Musical improvisation and neuroscience may seem strange partners for a seminar.
But Henrik Jensen, project leader of the Complexity and Interdisciplinary Research Centre (CIRC) at Imperial College London, argued that it was natural to combine scholars from different disciplines to study the human brain.
He was speaking at a session titled "Complexity and Networks - Neuroscience" at Imperial last week, which was organised to inaugurate two research projects.
One, led by the Guildhall School of Music and Drama, will use electroencephalography to explore what is going on in the brains of musicians as they play. The other will bring together the CIRC with the universities of the Balearic Islands, Coimbra and Maastricht to track the brain imprints from creative processes and the sensation of beauty.

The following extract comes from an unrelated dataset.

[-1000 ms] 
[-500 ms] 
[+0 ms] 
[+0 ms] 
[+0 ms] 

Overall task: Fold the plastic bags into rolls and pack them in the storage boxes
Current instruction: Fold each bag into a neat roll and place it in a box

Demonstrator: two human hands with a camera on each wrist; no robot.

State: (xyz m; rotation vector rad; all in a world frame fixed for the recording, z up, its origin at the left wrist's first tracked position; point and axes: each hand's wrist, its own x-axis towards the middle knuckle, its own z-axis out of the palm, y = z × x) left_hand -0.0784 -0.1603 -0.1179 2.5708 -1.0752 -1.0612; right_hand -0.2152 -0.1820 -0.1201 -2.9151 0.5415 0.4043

Some of the key researchers came to Imperial to present their findings. The presentations began with music from concert pianist David Dolan, professor of piano, chamber music and classical improvisation at Guildhall, who embarked on a game of musical ping-pong with flautist Matthew Featherstone. Such improvisations, he said, illustrated "the tension between structures, freedom and spontaneity".

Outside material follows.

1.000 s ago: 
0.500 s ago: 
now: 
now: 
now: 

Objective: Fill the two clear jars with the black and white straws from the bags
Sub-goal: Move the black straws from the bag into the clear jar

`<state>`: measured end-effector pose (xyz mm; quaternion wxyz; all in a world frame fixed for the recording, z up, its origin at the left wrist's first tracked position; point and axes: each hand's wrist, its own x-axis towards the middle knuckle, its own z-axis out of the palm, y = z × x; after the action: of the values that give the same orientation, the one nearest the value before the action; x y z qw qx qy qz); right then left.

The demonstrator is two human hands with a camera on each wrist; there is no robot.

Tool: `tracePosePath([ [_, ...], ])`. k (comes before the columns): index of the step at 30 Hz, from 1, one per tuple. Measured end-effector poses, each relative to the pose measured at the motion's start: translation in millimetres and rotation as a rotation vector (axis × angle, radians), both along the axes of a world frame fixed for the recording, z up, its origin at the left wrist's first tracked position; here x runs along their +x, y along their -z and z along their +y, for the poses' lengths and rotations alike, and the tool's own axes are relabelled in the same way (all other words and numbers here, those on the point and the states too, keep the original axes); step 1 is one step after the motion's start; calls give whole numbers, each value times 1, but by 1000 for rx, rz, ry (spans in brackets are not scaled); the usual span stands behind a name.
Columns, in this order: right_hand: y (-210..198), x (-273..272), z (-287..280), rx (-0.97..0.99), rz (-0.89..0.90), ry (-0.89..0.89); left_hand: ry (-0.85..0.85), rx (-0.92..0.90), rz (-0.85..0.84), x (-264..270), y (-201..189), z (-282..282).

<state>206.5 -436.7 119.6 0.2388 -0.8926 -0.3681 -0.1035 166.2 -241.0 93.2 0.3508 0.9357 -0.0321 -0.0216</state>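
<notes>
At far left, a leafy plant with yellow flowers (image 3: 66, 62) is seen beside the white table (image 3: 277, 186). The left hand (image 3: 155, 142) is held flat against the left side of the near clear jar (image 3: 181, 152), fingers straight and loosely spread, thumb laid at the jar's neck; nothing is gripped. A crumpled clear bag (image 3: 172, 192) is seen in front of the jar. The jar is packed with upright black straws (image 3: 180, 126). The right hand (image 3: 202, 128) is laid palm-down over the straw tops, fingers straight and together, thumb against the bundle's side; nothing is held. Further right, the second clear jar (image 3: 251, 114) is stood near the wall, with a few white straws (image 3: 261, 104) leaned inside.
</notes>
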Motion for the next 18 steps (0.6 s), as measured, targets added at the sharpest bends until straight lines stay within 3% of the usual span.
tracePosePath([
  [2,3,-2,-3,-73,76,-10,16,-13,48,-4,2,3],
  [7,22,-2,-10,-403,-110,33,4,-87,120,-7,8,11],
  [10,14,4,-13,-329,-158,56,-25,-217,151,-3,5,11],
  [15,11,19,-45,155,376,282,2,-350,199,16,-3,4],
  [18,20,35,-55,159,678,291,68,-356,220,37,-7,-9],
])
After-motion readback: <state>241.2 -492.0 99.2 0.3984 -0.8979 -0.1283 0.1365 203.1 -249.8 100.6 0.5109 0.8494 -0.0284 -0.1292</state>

Most of us respond to music in intense and individual ways, the conference heard. A respondent in one research project discussed at the event said that, when listening to a piece by George Frederick Handel, "the beauty and the depth I feel is boundless. It is as if places within me that have grown stiff ... soften and take part in the music."
John Sloboda, visiting research Fellow at Guildhall, explored how such responses could be studied scientifically. His research has shown that goosebumps and tears are "reliable accompaniments of specific pieces of music" and that there are "clear structural similarities between pieces that generate such feelings".

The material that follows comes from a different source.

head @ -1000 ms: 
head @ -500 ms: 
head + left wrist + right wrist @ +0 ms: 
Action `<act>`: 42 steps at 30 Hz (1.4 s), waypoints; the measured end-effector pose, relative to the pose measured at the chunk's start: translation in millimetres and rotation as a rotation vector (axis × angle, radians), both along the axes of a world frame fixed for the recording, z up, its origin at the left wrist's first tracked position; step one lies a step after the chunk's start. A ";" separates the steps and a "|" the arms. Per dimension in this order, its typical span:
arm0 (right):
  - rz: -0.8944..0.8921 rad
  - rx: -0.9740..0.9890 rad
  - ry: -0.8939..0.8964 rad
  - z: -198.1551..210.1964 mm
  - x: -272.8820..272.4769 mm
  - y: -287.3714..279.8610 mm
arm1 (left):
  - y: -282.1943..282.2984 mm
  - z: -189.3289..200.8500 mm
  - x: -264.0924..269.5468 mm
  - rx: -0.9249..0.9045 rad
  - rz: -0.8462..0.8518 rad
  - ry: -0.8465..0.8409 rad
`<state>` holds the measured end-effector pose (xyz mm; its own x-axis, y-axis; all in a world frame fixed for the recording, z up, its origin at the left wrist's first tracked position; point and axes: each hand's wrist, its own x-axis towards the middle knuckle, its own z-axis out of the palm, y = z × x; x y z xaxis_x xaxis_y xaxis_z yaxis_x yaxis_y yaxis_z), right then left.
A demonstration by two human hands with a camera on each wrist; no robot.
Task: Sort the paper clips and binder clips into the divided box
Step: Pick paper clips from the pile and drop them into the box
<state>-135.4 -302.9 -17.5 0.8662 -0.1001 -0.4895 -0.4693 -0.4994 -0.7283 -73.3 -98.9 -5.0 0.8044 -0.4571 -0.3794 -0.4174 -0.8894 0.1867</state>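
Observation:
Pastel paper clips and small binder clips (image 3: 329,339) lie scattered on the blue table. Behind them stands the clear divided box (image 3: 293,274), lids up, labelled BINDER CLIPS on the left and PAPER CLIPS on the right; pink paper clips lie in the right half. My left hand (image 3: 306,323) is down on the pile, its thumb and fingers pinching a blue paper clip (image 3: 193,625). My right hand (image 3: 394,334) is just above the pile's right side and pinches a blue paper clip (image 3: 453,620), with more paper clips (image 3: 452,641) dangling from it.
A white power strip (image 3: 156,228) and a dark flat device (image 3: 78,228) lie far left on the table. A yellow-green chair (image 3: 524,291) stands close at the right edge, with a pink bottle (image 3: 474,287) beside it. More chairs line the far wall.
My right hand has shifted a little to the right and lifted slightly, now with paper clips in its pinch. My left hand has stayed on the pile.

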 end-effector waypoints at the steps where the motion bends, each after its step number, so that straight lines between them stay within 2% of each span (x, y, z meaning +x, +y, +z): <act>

Most of us are born with an ability to appreciate music, but Lauren Stewart, senior lecturer in psychology at Goldsmiths, University of London, presented the results of research into "congenital amusia", whose sufferers cannot recognise octave equivalence or dissonance.
She described one subject, a nun who has to sing plainsong every day, who had no idea what people meant when they said: "I've got a tune going round in my head."
Dr Stewart is looking to isolate a genetic basis for the condition.
Even more practically relevant was the research of Rainer Goebel, professor of psychology at the University of Maastricht, on the ability of subjects to modify their own mental states by watching their brain scans live on screen.
The results indicate that the technique could be useful for treating phobias, training people to be more empathetic and helping those with "locked-in syndrome" who are otherwise unable to communicate with the outside world, he said.